C’est sous un nom d’emprunt hispanique et directement en langue espagnole que Gombrowicz écrivit cette suite d’articles sur les moeurs et les rapports entre hommes et femmes d’Argentine. L’auteur y séjourna plus longuement que prévu : quittant sa Pologne suite au pacte soviéto-allemand, il ne devait y rester que quelques semaines. Mais, son pays étant envahi, il y demeura 24 ans.
A travers ces éléments journalistiques et de circonstances, l’auteur crée un bel hommage au pays qui l’accueille. Du moins à la partie masculine de sa population. Selon lui, la jeunesse masculine du pays est accablée d’une mélancolie qui tient moins de la vastitude de la pampa que d’un érotisme entravé.
Ce dernier peine à sortir des atavismes et anachronismes d’une société bourgeoise et catholique qui valorise la virginité et la femme. Cependant, celles qui demeurent les instigatrices d’un tel marasme sont les filles du “Deuxième Sexe”.
Gombrowicz ne leur fait pas de cadeaux. Selon elles, la beauté reste leur seul don et elles en abusent pour phagocyter les mâles. C’est un peu juste comme analyse. Mais c’est un des dadas sur lesquels l’auteur aima chevaucher. Les descendantes d’Eve sont pour lui des charpies et ce qu’il en retire fournira quelques années plus tard bien des éléments pour son livre La Pornographie.
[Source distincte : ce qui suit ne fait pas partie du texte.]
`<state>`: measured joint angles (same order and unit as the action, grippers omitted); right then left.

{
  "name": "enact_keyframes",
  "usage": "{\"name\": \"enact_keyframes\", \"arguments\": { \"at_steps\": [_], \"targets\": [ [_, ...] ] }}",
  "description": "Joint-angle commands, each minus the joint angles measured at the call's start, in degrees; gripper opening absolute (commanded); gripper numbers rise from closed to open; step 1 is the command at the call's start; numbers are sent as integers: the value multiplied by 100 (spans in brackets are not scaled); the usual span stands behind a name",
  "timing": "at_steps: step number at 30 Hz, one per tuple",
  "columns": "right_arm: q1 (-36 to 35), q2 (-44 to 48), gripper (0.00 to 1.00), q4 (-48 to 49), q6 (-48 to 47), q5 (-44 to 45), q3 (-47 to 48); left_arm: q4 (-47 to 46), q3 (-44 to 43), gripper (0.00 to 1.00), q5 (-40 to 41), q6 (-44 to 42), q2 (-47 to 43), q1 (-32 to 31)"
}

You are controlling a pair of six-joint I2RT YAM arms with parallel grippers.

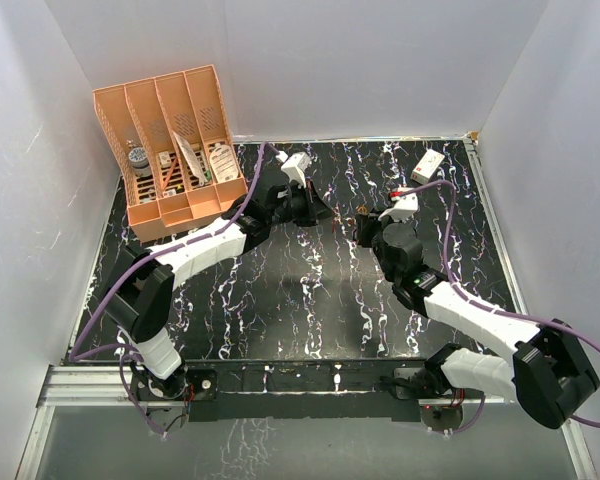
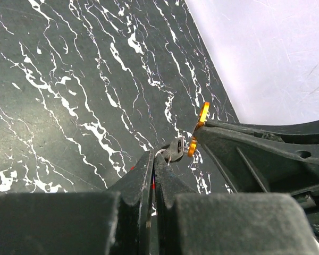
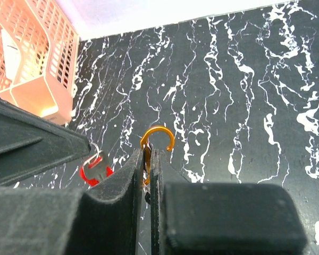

Il est vrai que, eu égard à ses pratiques sexuelles qui lui font fréquenter des prostituées et des jeunes hommes, l’auteur eut tendance à survaloriser les valeurs viriles ou plutôt un modèle de type homosexuel qui semble le remède de sa “morale” pour laquelle les mièvreries féminines sont insupportables. Elles constituent l’antidote à l’excès de vie que l’auteur revendique.
C’est pourquoi il trouve dans les Argentins une âme audacieuse et un sens de l’honneur que leurs femmes ignorent. Il faut dire que l’auteur n’a jamais voulu comprendre les femmes et les expédie à l’état d’ange frelaté qui change l’homme en bête.
Sur ce dernier plan, l’auteur savait de quoi il parlait.
jean-paul gavard-perret
Witold Gombrowicz, Notre drame érotique, traduit de l’espagnol par Anne Plantagenet, Marie-Hélène Méjean & Marie-France Cassel, Stock, coll. La Cosmopolite, 2020, Paris, 110 p. — 14,50 €.